In SNPeffect 4.0 it is now possible to submit custom single protein variants for a detailed phenotypic analysis including TANGO, WALTZ, LIMBO and FoldX analyses.

5.1. Input formats

The first thing you need to do, is choose which input you are providing:

  • Fasta sequence: protein sequence in FASTA format.
  • PDB file: a PDB file containing atom coordinates. Please note that PDB files should comply to PDB standards.
  • PDB ID: a valid PDB file ID. The PDB file will be automatically retrieved from the PDB.
  • UniProt ID: a valid UniProt ID. The FASTA sequence will be automatically retrieved from UniProt.

5.2. Tips

  • If "UniProt ID" or "Fasta sequence" was chosen as input format, SNPeffect tries to retrieve structures. If this structure has more than one chain, the molecular images and PDB files in the report package will only show the chain carrying the mutation. If the input format was PDB file or PDB ID, all chains are kept in the images and structures.
  • If "UniProt ID" or "Fasta sequence" was chosen as input format and an exact structure was not found by SNPeffect, we can select a homologous template structure to build a homology model. In the "Homology" list you can specify the minimum percent sequence identity between the template structure and your protein sequence. If no template was found, you can try to lower this number. However, model accuracy tends to increase with increasing sequence identity.
  • Molecules or chains in PDB files should be named. PDB files with nameless chains will not run.
  • Only alphanumeric characters are allowed in PDB filenames (and underscores _ as well).
  • Non-natural or modified aminoacids in PDBs will be replaced by Ala.
  • FASTA headers (the name after the > sign) are automatically truncated to 12 characters (for further processing) and should ideally contain only alphanumeric characters and underscores.

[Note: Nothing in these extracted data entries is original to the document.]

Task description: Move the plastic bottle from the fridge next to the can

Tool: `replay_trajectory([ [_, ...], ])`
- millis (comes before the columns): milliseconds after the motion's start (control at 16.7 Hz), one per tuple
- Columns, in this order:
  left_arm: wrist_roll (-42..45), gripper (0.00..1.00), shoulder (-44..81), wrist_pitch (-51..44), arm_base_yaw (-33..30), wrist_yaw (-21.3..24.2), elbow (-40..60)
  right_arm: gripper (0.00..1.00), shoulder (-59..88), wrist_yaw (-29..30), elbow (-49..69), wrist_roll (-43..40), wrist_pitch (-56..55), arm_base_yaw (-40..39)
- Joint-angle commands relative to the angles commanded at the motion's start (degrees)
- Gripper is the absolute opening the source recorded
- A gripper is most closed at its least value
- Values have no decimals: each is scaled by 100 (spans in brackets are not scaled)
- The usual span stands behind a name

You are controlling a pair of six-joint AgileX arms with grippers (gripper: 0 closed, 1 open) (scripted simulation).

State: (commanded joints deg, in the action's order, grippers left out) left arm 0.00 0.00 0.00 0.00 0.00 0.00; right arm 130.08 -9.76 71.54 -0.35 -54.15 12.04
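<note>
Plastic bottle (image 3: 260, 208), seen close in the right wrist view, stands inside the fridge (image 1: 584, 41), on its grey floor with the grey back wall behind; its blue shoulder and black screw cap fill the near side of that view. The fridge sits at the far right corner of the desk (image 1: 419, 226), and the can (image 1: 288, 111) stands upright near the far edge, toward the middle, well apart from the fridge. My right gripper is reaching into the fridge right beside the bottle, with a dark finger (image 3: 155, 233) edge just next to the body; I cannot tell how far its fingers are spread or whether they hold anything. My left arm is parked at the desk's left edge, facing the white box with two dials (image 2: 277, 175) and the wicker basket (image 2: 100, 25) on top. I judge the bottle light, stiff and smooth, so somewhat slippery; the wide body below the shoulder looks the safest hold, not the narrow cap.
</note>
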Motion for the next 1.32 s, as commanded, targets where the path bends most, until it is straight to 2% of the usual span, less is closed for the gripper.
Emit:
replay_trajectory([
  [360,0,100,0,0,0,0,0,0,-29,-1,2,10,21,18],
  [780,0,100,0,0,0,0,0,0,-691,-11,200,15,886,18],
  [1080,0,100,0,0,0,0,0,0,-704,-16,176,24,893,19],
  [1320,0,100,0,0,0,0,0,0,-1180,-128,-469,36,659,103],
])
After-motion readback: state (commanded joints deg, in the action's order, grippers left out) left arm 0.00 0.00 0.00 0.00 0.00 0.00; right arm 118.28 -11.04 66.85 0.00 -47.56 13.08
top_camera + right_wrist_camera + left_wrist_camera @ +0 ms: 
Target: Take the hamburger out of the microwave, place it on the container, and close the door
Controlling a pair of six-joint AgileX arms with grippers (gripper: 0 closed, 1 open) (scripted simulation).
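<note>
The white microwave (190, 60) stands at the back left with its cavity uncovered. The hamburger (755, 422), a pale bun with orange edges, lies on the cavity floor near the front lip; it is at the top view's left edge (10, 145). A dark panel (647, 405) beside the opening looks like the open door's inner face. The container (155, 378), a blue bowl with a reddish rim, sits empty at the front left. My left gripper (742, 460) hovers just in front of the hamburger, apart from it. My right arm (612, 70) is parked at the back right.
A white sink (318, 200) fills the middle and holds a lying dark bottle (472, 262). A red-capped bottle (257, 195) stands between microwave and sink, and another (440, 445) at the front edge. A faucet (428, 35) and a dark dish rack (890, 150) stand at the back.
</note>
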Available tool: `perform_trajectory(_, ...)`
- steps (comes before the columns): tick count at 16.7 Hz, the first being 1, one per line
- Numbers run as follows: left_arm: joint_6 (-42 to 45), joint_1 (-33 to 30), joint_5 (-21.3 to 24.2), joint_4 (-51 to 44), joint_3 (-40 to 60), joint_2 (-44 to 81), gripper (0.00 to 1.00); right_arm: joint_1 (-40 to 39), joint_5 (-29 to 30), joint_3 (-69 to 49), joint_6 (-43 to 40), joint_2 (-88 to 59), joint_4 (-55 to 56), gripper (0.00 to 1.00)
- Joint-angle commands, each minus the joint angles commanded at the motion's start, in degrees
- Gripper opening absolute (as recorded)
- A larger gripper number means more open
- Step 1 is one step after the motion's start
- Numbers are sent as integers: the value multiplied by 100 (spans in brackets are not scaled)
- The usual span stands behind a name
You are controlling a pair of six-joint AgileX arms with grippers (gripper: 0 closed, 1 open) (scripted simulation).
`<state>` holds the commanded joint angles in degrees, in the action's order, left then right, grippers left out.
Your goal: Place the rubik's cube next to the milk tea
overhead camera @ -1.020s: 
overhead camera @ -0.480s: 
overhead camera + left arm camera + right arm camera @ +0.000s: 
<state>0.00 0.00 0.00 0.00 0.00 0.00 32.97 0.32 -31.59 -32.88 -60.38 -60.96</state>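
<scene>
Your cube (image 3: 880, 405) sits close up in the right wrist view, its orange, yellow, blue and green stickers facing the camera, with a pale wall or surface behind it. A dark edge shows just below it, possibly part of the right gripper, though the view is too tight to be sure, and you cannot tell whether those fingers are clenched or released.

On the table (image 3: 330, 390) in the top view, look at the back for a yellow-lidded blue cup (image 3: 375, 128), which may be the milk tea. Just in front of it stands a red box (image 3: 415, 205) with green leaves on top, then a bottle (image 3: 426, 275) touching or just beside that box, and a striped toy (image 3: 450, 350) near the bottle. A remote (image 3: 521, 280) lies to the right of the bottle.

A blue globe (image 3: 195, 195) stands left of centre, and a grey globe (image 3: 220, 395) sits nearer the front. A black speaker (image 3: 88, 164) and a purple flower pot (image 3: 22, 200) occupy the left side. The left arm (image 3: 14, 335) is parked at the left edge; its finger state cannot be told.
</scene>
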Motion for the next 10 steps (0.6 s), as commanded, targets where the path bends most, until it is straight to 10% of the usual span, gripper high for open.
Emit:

After selecting the input format and providing your data, you can click 'Next' to go to the next step. Here you select the residue that you want to mutate and the new residue to put at that position E.g. if you mutate Gly400 in chain A to His:


After clicking 'Submit job', your job will start on our computing cluster and you will be notified by e-mail when the job has finished. A zip file with the SNPeffect report file (output.pdf) and figures will be available for download in your SNPeffect account for 2 months.

5.3. Issue when no structural data could be found to make a model (when there should in fact be data)

When SNPeffect could not find reliable structural data in the Protein Data Bank (PDB), no homology model will be consructed and no FoldX stability output will be present in the final report.
Here is a useful tip to still get (partial) structural data and hence also a FoldX stabilty report on the mutant.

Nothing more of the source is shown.